Hog Club Gives Kids Valuable Skills

Hog Club member Abigail Foust at the state show

The Union County 4-H Hog Club headed to the state competition last weekend, a truckload of middle schoolers, high schoolers, and the hogs they spent the fall and winter raising. The Hog Club has been going strong since 2014, teaching students valuable skills from animal care to public speaking.

Folks like to complain about “kids these days” with their heads in their phones all the time, but would you believe that the impetus for starting the Hog Club was a teenager? Union County’s UT Extension Agent Shannon DeWitt said it started as a little bit of a love story.

“A young man came into the office in fall of 2013, and his girlfriend had given him a show pig,” she said. “She lives in another county and showed pigs with 4-H, and he wanted to show his pig. I said, ‘OK, we’ll figure it out.’”

DeWitt got the young man registered to show his pig locally in December and at the state show in January, but his truck broke down the week of the show. DeWitt volunteered to help him haul his pig to Nashville.

“Honestly, it was so much fun,” DeWitt said. “I saw that young man have so much fun and enjoy it, I said we’ve got to get more kids involved in this.”

That spring, the UT Extension office promoted the program in local schools and with existing 4-H students, offering them the chance to get a show pig at a great bargain, raise the pig with guidance from the Hog Club, show it and sell the pig for meat at the end of the season. Parent volunteer Trevor Jones helped purchase and transport the pigs that first year and continues to haul the pigs from Indiana at the start of each season.

Most kids choose to sell their pigs for meat at the end of the showing season, many rolling the earnings into another pig the next fall. Some keep the pigs. Student Kennedy Hill even offers the offspring of her first pig to Hog Club students for purchase each year. As DeWitt said, the program has come full circle.

While buying, feeding and caring for a pig requires funds and responsibility, it is a relatively easy step up from the 4-H Chick Chain project, and a step towards raising and showing larger animals like sheep or cattle.

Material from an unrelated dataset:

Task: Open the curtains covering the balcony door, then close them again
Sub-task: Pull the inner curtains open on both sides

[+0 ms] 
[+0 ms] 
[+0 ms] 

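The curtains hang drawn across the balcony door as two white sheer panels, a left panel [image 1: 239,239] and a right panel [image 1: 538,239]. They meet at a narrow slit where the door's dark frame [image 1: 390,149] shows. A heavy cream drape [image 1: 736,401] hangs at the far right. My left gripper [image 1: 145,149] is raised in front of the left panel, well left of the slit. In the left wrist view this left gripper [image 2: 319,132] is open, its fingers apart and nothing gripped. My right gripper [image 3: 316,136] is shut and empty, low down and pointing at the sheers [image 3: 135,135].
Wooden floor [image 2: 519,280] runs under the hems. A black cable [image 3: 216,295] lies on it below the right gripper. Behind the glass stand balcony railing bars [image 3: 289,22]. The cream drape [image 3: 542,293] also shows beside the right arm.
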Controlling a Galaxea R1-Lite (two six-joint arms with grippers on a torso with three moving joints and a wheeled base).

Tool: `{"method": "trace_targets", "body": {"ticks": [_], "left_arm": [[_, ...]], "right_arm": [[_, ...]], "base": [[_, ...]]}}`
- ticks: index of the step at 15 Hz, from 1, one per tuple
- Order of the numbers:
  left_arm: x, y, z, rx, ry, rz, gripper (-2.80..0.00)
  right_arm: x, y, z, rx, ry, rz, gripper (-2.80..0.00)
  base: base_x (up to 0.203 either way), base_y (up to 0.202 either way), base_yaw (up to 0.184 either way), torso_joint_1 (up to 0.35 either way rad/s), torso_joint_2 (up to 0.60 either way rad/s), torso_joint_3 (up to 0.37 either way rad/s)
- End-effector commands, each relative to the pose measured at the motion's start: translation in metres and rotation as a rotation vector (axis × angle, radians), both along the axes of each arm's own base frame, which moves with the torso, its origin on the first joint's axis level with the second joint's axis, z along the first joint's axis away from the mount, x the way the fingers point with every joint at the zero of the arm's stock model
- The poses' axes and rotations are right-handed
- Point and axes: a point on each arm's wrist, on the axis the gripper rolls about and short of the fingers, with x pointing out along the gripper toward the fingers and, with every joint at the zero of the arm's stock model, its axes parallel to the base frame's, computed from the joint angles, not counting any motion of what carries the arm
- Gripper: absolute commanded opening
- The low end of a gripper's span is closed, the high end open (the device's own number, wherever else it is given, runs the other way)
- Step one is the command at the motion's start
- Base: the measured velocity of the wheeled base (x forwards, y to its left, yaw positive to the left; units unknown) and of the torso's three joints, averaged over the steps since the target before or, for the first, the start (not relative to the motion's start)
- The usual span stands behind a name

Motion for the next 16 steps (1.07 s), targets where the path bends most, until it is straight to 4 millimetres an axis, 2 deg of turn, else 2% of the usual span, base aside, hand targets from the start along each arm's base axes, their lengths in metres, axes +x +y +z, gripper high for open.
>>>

“Pigs are a lot of fun,” said DeWitt. “They’re very intelligent. They have a lot of personality. As far as livestock showing goes, this is a really affordable project, a step up from our chicken project. It’s very easy to sell pigs, easier to sell pigs than beef cattle, and it’s helped our other 4-H programs to grow. We have more kids showing beef animals than we ever had before, and our livestock judging team that is the really educational deal. I feel like the Hog Club has been kind of a stepping stone to other things.”

What a student takes away from the Hog Club, DeWitt said, is really up to the student. Each one develops different skills.
“Responsibility, making sure the animal is healthy, learning animal welfare and how to treat animals well, leadership skills, sportsmanship,” she said. “They compete against each other, but we learn together. They learn to win and lose gracefully, and they learn teamwork because they help each other.

“This is something I’m very passionate about. I really love this project. I love working with the kids, and they love working with the pigs. We also have a great group of parents who are 100 percent willing to jump in and help however they can all the time.”

Limited scholarship opportunities are available, and DeWitt said she tries to let any student participate no matter what their financial situation is.

The best way to help, DeWitt said, is to purchase a pig from a Hog Club student and give them a premium price if possible. People who want to help can also donate towards the end-of-season awards club banquet. Help with transportation is also needed from folks with animal handling experience.